Closed danirod closed 5 years ago
did you really request logs? because the panic say GET comments
. Anyway, could you try the latest HEAD, i fixed a few things.
Okay, I'm really sorry for keeping this issue on the line for so many days. Anyway, we could still reproduce this on a version compiled from HEAD, at least the HEAD as it was 13 days ago, which was at 0ffe74514e122f3da45543109842be22c943e317 (here is the tree).
However, here is an update: I've come to the conclusion that this is not related to log requests at all, after looking at the source code backing this stack trace, and after checking for 2 to 3 weeks of rotated lmd logs in our servers.
The stack trace indicates that the panic happens when updating delta tables in updateLoop
. Now, correct me if I'm wrong. But the peers are updated in a separate goroutine that is started when the peer starts.
https://github.com/sni/lmd/blob/0ffe74514e122f3da45543109842be22c943e317/lmd/peer.go#L229-L237 (And here is the Sourcegraph for that code excerpt - wonderful tool for navigating through function definitions and function calls, by the way)

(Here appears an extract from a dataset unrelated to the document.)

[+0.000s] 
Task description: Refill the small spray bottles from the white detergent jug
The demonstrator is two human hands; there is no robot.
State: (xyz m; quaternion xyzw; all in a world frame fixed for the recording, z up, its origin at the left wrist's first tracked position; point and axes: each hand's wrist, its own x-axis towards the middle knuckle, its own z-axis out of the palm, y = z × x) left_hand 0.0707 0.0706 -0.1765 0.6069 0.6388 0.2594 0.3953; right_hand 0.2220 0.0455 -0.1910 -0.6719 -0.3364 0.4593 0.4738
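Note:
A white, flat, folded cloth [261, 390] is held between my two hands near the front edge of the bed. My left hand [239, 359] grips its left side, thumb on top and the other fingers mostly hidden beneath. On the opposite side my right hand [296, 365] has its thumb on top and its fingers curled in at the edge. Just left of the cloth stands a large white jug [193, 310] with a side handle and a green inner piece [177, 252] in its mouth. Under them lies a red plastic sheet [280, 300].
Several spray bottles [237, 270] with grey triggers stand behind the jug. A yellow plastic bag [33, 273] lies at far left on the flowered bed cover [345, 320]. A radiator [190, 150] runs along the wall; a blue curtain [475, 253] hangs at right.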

In fact, after grepping for all the ocurrences of the "got null index" panic in our logs using the -B 1 flag (so that it also returns one line before the grepped line), I see that the table that it's being requested may be different each time. Sometimes it's logs, sometimes is downtimes, or hosts. Therefore, the fact that I saw a log request right before the panic trace may be pure coincidence with no additional relationship. It could just be a line that was sent to stdout milliseconds before receiving a panic. (Those request logs are noisy at some points during the day.)
I'm sorry for the confussion on this, I will update the issue title. However, as I said, we could still replicate this with a more recent version. What is interesting is that, after dumping the stack trace for this panic, the request and the response is attached.
The request is the same as the one in my first message of the issue. It executes a request to the comments table filtering by a lot of comment IDs. The response is also present, but pasting it here publicly would get me in trouble - however, it honors the OutputFormat
request header and it looks like a big JSON array of JSON arrays. I'll inspect the contents of the Shinken's response to see if there is something interesting there, such as an invalid field or something like that. Who knows, maybe it's another bug on Shinken's roof.
its true that each peer starts a separate go routine to update its data perdiodically. However, there are happening many things parallel, for example incoming requests. In theory, there is no point, when there is no index, except at startup or if the core reloaded and everything is fetched fresh. Thats why LMD panics at that point, because something is serious going wrong then. While logging the panic, it prints the current query, so it might at least be related to many things running at the same time. Usually the peer uses locking to prevent such things, but maybe we missed a lock somewhere and a query trys to read an index when its removed.
May be related to this? https://github.com/sni/lmd/commit/e388b51053e417e6752efd0fb18bc563a2470622
i don't think so, that commit is not a single day old.
I mean this commit maybe fix the problem? table comment, panic with indexes.... it smells quite similar.
will close this for now, please raise a new issue if there are things still going wrong.
We're seeing this panic being thrown in lmd.log ~when requests for the logs table are received by lmd. These requests are initiated by a batch that is requesting multiple logs. The request that is being handled when this panic happens gets interrumpted; further requests are never done because of a connection error~.
Update: as explained in a comment below, I got to see that these panics have nothing to do with requests to a particular table such as logs.
We're still testing this issue looking for additional clues that don't involve restarting critical services such as shinken, as this is a big deployment where the downtime during the reload of the shinken configuration would take quite some time. However, I'm opening this issue in case this is actually a bug in lmd itself.